Personnel changes: Junior Max Maxwell (15 goals and 30 assists) and freshman Jack Andrews (14 G, 15 A) appear to be fixtures on attack, but finding a replacement for Lewnes will be priority No. 1 for the incoming coach. At the time, Zimmerman declined to identify candidates to join Maxwell and Andrews as starters, but he pointed out there was similar consternation when Matt Gregoire graduated after putting up 48 goals and nine assists in 2014.

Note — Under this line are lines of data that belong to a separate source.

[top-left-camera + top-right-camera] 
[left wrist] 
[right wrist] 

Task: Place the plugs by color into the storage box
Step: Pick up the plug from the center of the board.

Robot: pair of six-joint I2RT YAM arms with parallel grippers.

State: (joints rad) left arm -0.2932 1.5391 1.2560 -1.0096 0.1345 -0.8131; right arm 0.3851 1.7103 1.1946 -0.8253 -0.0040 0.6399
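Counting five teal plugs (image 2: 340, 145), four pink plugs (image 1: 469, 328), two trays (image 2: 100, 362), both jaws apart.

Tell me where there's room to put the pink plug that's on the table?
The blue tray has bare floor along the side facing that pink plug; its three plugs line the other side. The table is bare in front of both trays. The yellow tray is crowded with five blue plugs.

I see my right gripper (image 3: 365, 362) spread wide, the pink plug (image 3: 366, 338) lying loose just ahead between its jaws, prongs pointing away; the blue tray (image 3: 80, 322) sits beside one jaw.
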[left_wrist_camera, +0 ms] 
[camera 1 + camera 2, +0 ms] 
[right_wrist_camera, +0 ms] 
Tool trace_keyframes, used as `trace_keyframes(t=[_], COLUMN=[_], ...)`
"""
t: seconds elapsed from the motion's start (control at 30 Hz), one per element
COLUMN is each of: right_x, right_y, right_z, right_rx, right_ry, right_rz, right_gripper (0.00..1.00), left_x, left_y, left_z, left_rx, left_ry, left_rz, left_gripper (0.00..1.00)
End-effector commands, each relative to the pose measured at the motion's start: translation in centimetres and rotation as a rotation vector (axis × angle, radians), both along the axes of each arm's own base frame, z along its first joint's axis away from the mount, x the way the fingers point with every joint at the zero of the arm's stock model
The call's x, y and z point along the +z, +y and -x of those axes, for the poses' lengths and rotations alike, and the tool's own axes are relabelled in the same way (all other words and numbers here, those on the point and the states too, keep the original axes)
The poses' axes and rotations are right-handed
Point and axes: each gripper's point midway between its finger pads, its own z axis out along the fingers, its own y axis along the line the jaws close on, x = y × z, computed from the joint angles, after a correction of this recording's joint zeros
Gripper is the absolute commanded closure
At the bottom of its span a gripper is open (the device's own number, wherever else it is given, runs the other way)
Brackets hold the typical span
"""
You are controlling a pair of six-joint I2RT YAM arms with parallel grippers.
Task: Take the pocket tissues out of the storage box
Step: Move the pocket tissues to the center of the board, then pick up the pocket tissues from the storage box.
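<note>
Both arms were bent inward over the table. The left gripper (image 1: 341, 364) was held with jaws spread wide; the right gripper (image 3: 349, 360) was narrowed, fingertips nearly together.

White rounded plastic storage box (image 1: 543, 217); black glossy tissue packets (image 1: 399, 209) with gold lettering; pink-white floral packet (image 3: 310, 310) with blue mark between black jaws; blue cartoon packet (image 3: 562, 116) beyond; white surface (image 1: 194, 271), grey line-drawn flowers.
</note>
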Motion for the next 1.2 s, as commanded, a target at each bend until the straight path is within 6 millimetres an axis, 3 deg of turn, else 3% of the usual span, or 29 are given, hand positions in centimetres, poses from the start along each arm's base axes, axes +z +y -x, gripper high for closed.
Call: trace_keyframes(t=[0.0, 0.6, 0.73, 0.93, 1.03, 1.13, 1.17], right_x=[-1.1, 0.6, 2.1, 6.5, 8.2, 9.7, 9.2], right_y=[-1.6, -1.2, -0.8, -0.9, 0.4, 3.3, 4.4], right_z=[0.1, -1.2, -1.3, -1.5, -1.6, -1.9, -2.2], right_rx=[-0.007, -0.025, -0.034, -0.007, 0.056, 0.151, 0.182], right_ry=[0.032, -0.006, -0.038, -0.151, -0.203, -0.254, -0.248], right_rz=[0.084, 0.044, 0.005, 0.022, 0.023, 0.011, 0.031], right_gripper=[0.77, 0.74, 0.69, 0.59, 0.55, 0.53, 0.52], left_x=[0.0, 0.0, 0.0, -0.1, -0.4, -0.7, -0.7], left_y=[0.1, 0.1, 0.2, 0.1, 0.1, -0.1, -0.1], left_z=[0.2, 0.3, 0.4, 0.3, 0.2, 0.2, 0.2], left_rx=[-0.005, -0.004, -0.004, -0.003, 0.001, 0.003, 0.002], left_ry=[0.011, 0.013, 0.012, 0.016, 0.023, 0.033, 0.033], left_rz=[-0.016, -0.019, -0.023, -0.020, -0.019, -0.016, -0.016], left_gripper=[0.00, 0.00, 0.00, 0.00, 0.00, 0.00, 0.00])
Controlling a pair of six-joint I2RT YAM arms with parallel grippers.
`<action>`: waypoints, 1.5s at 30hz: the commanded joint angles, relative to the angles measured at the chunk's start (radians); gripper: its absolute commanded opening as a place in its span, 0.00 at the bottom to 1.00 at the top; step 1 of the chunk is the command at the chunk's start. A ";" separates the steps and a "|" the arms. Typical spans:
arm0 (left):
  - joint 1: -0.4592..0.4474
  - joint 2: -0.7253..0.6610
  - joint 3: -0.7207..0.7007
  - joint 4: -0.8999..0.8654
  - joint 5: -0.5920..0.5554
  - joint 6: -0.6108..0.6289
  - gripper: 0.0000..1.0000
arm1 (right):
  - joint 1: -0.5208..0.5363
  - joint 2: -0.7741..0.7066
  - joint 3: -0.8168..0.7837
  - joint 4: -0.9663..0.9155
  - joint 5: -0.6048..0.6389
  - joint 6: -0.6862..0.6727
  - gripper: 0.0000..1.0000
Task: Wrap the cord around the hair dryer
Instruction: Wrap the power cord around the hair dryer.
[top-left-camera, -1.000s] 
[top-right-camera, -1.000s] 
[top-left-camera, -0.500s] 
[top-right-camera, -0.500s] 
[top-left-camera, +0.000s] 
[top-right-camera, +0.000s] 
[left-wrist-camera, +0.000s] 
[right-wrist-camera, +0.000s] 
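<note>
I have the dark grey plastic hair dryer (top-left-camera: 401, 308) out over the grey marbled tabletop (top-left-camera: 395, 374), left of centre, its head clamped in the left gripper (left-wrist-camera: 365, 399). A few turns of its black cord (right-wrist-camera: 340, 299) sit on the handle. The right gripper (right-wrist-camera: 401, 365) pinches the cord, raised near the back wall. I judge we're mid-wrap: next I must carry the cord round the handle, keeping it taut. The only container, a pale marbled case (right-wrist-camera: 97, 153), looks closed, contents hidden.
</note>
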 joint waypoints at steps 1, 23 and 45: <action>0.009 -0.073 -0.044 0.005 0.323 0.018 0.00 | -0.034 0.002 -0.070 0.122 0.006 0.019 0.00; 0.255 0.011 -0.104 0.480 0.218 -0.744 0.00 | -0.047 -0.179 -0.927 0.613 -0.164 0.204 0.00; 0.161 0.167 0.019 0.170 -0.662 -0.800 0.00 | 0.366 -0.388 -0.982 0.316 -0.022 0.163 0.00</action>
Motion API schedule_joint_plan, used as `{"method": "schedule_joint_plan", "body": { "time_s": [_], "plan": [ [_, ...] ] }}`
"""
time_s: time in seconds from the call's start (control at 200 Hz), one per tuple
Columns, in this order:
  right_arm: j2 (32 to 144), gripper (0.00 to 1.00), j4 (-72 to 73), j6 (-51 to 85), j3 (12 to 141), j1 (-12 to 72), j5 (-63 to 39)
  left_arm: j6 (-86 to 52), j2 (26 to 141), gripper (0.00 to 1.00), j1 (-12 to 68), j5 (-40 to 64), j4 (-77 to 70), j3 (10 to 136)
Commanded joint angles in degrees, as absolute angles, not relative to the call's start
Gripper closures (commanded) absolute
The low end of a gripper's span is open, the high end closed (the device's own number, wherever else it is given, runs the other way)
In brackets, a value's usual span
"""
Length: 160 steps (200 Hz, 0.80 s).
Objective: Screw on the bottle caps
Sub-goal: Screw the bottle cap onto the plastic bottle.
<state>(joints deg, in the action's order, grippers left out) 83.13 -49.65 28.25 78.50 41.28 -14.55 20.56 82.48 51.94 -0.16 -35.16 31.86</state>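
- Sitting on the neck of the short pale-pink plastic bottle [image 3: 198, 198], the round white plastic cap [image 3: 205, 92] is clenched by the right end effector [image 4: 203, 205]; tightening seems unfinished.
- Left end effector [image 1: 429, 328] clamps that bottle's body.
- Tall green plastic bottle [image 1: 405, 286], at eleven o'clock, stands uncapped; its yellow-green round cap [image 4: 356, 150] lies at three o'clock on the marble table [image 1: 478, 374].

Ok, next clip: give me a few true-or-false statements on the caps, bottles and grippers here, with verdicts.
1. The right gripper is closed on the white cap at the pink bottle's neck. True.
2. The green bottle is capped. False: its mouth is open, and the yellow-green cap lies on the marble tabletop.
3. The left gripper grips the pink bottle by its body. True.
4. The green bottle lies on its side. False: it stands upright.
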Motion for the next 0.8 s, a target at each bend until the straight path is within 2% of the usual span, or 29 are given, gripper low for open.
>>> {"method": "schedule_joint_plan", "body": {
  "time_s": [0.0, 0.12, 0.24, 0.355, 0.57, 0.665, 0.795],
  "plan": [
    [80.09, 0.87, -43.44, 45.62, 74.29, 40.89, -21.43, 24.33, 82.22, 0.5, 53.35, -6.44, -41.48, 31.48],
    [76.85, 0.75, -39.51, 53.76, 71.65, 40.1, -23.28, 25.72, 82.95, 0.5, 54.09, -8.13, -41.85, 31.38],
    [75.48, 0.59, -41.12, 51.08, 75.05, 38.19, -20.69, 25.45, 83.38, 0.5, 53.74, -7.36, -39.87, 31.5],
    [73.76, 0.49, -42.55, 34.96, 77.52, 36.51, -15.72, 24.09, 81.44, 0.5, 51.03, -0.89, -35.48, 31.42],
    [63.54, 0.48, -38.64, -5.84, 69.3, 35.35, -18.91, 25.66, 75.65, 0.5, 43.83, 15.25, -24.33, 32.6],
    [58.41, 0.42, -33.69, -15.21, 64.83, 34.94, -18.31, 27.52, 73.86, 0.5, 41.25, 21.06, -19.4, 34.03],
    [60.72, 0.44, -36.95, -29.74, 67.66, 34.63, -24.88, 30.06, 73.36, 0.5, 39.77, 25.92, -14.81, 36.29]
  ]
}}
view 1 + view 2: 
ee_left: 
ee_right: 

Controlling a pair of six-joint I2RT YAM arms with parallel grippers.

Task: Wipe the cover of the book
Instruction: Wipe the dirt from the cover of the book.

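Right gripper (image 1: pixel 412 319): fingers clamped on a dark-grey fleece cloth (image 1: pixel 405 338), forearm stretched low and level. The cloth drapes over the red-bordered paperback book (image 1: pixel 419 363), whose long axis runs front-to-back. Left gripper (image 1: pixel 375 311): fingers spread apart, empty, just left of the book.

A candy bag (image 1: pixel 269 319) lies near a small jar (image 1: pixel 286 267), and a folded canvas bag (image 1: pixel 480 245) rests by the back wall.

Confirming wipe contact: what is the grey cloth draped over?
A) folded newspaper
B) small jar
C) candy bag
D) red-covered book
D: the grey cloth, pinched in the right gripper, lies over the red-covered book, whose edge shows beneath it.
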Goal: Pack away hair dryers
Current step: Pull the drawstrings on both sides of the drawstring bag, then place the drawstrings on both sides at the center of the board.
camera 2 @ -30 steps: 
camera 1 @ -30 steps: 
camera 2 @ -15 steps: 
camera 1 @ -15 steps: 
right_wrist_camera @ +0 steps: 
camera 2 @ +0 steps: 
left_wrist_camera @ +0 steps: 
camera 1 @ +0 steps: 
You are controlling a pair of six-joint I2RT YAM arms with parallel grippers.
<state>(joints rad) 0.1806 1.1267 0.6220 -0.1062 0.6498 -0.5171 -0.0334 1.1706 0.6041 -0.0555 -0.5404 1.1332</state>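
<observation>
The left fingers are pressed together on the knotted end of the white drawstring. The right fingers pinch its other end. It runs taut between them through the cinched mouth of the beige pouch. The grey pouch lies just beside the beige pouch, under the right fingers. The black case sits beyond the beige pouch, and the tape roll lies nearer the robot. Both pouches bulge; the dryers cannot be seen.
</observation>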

"Scorers like Nate don't come along every year and maybe not every four years," Zimmerman noted. "But two years ago, we had Matt Gregoire who did a great job for us in his fifth year as a senior. It's a ball movement offense, and we like to get high-percentage shots from the inside. So there will be guys who are returning and some new guys coming in next year who we will count on to fill in Nate's role."
**The midfield lost a starter in Jack Gannon, who posted 12 goals and 13 assists. Sophomore Max Haldeman registered 15 goals and seven assists in nine starts, and freshman Billy Nolan added four goals and five assists in 13 starts. Freshmen Pat Clipp (5 G, 3 A in 14 games including five starts) and Ryan Baker (7 G, 1 A in 14 contests including one start) also got runs, but Zimmerman said a player like freshman Gunnar Schimoler (South River) could contribute next spring.
"Gunnar Schimoler, here's a freshman who had surgery in the beginning of the year and missed the first six weeks of the season and is finally looking like the player we know he can be," Zimmerman said. "So he'll be ready to come back and step up. We're losing some seniors, but I also think we have plenty of returning players and a new crop coming in that can share the load and fill in these critical spots."
**Finally, filling the void created by the departure of Esser looms large. Hasken (18 ground balls and five caused turnovers) and sophomore John Tornabene (19 GB, 11 CT) made the most starts at eight and seven, respectively, among returning players, but Zimmerman was optimistic that a number of freshmen would take what they learned in 2016 and further their development next spring.
"Ian Junge was a freshman who played for us," he said. "Cooper Cuje was another freshman, [Jason] Brewster, [Tomas] Rodriguez. There's a lot of young names. So the playing time they received here is going to be invaluable as far as them coming back with experience and being ready to step up and take on a more immediate role."
Forecast for 2017: Stormy. UMBC returns seven starters, and the situation in the cage appears to have settled on junior Ruston Souder, who had an 11.03 goals-against average and a .516 save percentage in 11 games including eight starts. But the defense still surrendered 11.7 goals per game. And the offense mustered just 22 goals during Lewnes' absence. The program has a sizable incoming class with as many as 11 attackmen and midfielders in the group. But expecting them to make an immediate impact is a stretch, and then there's the matter of finding a new coach. America East rivals Binghamton, Hartford and Vermont are also searching for new leaders, but the Retrievers must worry about their doghouse first.